Rodents almost always live within a few feet of their food source and the smaller the rodent the closer they tend to have very small territories they live in. Mice, ten to twelve feet from shelter to their food source, rats maybe double that. Why? Predators will get them if they venture out in the open and they leave urine trails that some predators can see due to the ability to see in more spectrums of light. Rats can and will tunnel under the coop if they don't have a handy wood pile, even there the wood pile is to shelter the tunnel entrance, they aren't living between the wood itself.

So unless your wood pile is right next to the coop it probably isn't contributing to the problem. Control the food, control the rodents.

And like Howard E. said, you can feed a lot of birds with one feeder if you don't mind refilling. Fifth Crow Farms is feeding over 100 birds per feeder, partly because they are using the original interior versions outside and want the feed gone every day. That also works because with dozens of feeders in a flock there will be one not in use pretty much all the time. If you had fifty hens and one feeder they would eat two or even three at a time and the pecking order determines who eats first so bottom tier hens might wait a half hour for their breakfast.
 
But the problem isn't the wood. The problem is the feed and limiting the feed to one pm just means the rats are going to eat during the day.

Rodents almost always live within a few feet of their food source and the smaller the rodent the closer they tend to have very small territories they live in. Mice, ten to twelve feet from shelter to their food source, rats maybe double that. Why? Predators will get them if they venture out in the open and they leave urine trails that some predators can see due to the ability to see in more spectrums of light. Rats can and will tunnel under the coop if they don't have a handy wood pile, even there the wood pile is to shelter the tunnel entrance, they aren't living between the wood itself.

So unless your wood pile is right next to the coop it probably isn't contributing to the problem. Control the food, control the rodents.

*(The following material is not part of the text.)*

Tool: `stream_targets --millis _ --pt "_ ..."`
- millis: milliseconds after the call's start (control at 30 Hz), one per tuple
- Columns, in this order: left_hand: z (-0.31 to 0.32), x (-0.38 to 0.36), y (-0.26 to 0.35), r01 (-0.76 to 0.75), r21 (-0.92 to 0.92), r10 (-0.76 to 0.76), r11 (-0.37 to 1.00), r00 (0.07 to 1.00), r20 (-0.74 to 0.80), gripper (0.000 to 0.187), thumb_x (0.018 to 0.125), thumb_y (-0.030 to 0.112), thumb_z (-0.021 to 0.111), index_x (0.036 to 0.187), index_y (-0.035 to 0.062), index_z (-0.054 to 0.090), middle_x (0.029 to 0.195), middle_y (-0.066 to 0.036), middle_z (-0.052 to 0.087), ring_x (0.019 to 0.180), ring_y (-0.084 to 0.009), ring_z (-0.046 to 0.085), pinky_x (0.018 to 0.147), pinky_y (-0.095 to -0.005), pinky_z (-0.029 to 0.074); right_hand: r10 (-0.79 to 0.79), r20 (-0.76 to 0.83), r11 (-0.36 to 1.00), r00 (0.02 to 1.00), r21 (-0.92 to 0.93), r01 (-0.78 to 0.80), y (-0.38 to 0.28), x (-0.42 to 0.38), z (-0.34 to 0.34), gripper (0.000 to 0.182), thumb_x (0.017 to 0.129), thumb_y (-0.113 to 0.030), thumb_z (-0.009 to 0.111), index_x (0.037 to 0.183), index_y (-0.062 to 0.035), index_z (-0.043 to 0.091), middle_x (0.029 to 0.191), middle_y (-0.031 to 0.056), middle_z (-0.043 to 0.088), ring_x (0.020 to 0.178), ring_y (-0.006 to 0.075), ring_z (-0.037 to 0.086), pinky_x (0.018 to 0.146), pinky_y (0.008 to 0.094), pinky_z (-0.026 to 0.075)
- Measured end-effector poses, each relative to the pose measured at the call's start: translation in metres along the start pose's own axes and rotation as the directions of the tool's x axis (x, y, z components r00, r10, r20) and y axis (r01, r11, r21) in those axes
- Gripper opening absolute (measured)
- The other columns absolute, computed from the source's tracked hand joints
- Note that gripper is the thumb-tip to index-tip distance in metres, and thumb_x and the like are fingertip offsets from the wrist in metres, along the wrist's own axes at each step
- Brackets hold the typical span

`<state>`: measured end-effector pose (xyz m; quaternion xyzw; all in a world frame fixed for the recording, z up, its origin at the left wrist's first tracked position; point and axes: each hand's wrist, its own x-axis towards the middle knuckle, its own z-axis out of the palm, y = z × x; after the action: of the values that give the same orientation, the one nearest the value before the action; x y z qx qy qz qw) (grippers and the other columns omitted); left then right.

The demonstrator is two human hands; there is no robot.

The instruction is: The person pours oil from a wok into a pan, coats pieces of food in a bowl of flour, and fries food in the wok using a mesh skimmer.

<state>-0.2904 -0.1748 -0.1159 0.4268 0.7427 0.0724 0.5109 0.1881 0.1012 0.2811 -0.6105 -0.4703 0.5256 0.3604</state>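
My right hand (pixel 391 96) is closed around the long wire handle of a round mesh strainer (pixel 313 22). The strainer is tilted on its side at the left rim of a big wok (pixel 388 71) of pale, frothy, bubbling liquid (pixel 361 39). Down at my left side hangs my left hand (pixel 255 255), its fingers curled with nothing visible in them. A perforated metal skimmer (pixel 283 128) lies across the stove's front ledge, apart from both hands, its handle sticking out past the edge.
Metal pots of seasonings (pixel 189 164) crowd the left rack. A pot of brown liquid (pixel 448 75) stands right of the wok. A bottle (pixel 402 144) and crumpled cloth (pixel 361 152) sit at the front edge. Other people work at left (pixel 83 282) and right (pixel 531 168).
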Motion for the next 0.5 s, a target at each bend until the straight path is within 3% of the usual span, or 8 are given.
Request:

Thanks for the good info. That gives me more to work with. The wood pile is right next to the henhouse.
I chose 1pm because i see rats later than that, 3 pmish, and i want them to find the area foodless.
Unfortunately, they're now eating my tomatoes.
I put out poison and am continuing to restrict the food availability as much as possible, checking to make sure that the hens go to bed with a full crop.
How long will it take before the rats move on from lack of food?
 
Oh the rats will quickly adapt and eat during daylight hours. Hens might kill a mouse, not a rat, most cats won't take on a full grown rat. The story that I told about the basket ball size hole full of rats, that happened right in the middle of the day. Now you probably won't catch rats going out into open territory during the day unless they are starving and have no choice but with some cover nearby, they will happily eat your feed whenever it is available.

How long till they move on? How big is your garden?:(

That is the thing I learned about selling these feeders. People wait till they are overrun before realizing that they cannot trap or poison their way out of a rat problem. I have heard stories of building foundations settling due to the tunneling, cars being damaged, house wires chewed, and of course exhausting all other methods before solving their problems by buying a good feeder. By the time they resort to a rat proof feeder they are at wits end. This year though there have been a ton of new flock owners buying feeders when they buy their chicks, figuring there will be a run on feeders like there was on chicks and even feed.